Mijn zoontje begrijpt heel goed dat ruzie maken meestal niet leuk is: Dat mensen meestal geen repertoire hebben om verschillende werkelijkheden naast elkaar te laten bestaan en jouw definitie van de werkelijkheid het onderspit kan delven, heeft hij al ervaren (bijvoorbeeld in conflict met zijn moeder). Het repertoire van de meeste mensen in het omgaan met verschillen beperkt zich tot ofwel het sluiten een compromis, waarbij je allebei een beetje moet inleveren ofwel tot het laten winnen van een van de werkelijkheidsdefinities.

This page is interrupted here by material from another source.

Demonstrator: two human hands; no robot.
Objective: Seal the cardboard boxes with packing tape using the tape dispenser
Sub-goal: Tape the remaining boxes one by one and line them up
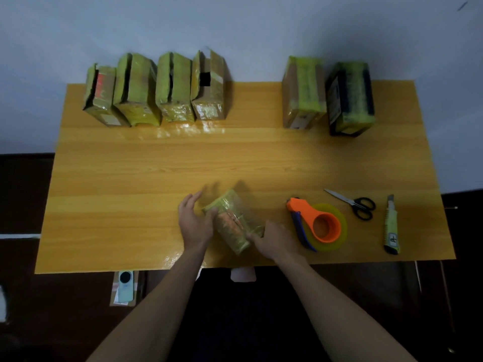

In beide gevallen is er sprake van verlies. Ik noem dit disfunctioneel conflicteren. Er is geen doorgaande interactie meer over de verschillen mogelijk en er is daarmee geen sprake van ontwikkeling van de inmiddels door betrokken partijen vastgezette werkelijkheidsdefinities.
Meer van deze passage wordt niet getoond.